All of the lines below should be output exactly as shown.

[[ GIVEN INFORMATION open ]]

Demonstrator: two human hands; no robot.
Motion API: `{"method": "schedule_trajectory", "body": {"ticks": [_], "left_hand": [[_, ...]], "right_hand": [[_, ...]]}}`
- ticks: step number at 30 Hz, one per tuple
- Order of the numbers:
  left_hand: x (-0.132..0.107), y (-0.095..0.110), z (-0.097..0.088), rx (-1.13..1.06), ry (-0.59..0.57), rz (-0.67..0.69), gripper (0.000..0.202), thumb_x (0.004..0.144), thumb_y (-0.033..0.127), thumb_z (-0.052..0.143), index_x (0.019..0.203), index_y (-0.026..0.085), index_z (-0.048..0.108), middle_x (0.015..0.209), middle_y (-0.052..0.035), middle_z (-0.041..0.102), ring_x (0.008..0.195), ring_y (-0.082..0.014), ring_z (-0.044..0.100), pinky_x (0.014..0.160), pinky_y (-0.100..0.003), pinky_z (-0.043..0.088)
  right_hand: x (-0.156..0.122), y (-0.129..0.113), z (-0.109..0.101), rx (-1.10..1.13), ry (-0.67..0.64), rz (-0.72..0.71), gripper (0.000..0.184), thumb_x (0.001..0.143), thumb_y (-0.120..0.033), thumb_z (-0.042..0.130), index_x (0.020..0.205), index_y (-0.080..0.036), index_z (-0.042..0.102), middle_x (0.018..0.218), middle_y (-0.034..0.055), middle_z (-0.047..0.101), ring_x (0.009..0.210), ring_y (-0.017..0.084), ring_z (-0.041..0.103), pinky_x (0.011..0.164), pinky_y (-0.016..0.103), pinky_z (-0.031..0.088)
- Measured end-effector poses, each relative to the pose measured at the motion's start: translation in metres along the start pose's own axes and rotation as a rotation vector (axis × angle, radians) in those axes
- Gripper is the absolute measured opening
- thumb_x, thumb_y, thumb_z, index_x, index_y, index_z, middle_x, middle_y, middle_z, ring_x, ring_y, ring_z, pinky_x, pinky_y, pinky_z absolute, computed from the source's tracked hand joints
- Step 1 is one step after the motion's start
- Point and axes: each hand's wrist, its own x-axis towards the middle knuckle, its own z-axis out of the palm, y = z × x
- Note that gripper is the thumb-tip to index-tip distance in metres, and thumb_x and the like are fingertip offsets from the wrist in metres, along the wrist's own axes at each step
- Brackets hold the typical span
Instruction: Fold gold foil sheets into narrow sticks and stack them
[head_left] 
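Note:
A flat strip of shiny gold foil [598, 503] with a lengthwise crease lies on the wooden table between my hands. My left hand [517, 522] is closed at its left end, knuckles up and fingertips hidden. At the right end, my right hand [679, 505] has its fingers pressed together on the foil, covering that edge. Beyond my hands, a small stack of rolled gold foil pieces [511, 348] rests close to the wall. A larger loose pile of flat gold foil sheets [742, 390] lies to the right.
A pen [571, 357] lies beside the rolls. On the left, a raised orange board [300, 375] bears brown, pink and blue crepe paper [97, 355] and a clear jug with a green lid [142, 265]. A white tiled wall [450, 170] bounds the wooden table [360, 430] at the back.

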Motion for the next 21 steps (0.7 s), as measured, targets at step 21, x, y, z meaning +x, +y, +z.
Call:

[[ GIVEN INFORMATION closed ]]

> **RESPONSE FOR THIS EXERCISE**:
Demonstrator: two human hands; no robot.
Motion API: `{"method": "schedule_trajectory", "body": {"ticks": [_], "left_hand": [[_, ...]], "right_hand": [[_, ...]]}}`
- ticks: step number at 30 Hz, one per tuple
- Order of the numbers:
  left_hand: x (-0.132..0.107), y (-0.095..0.110), z (-0.097..0.088), rx (-1.13..1.06), ry (-0.59..0.57), rz (-0.67..0.69), gripper (0.000..0.202), thumb_x (0.004..0.144), thumb_y (-0.033..0.127), thumb_z (-0.052..0.143), index_x (0.019..0.203), index_y (-0.026..0.085), index_z (-0.048..0.108), middle_x (0.015..0.209), middle_y (-0.052..0.035), middle_z (-0.041..0.102), ring_x (0.008..0.195), ring_y (-0.082..0.014), ring_z (-0.044..0.100), pinky_x (0.014..0.160), pinky_y (-0.100..0.003), pinky_z (-0.043..0.088)
  right_hand: x (-0.156..0.122), y (-0.129..0.113), z (-0.109..0.101), rx (-1.10..1.13), ry (-0.67..0.64), rz (-0.72..0.71), gripper (0.000..0.184), thumb_x (0.001..0.143), thumb_y (-0.120..0.033), thumb_z (-0.042..0.130), index_x (0.020..0.205), index_y (-0.080..0.036), index_z (-0.042..0.102), middle_x (0.018..0.218), middle_y (-0.034..0.055), middle_z (-0.047..0.101), ring_x (0.009..0.210), ring_y (-0.017..0.084), ring_z (-0.041..0.103), pinky_x (0.011..0.164), pinky_y (-0.016..0.103), pinky_z (-0.031..0.088)
- Measured end-effector poses, each relative to the pose measured at the motion's start: translation in metres along the start pose's own axes and rotation as a rotation vector (axis × angle, radians) in those axes
- Gripper is the absolute measured opening
- thumb_x, thumb_y, thumb_z, index_x, index_y, index_z, middle_x, middle_y, middle_z, ring_x, ring_y, ring_z, pinky_x, pinky_y, pinky_z absolute, computed from the source's tracked hand joints
- Step 1 is one step after the motion's start
- Point and axes: each hand's wrist, its own x-axis towards the middle knuckle, its own z-axis out of the palm, y = z × x
- Note that gripper is the thumb-tip to index-tip distance in metres, and thumb_x and the like are fingertip offsets from the wrist in metres, along the wrist's own axes at each step
- Brackets hold the typical span
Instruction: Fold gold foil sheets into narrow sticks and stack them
[head_left] 
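Note:
A flat strip of shiny gold foil [598, 503] with a lengthwise crease lies on the wooden table between my hands. My left hand [517, 522] is closed at its left end, knuckles up and fingertips hidden. At the right end, my right hand [679, 505] has its fingers pressed together on the foil, covering that edge. Beyond my hands, a small stack of rolled gold foil pieces [511, 348] rests close to the wall. A larger loose pile of flat gold foil sheets [742, 390] lies to the right.
A pen [571, 357] lies beside the rolls. On the left, a raised orange board [300, 375] bears brown, pink and blue crepe paper [97, 355] and a clear jug with a green lid [142, 265]. A white tiled wall [450, 170] bounds the wooden table [360, 430] at the back.
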
Motion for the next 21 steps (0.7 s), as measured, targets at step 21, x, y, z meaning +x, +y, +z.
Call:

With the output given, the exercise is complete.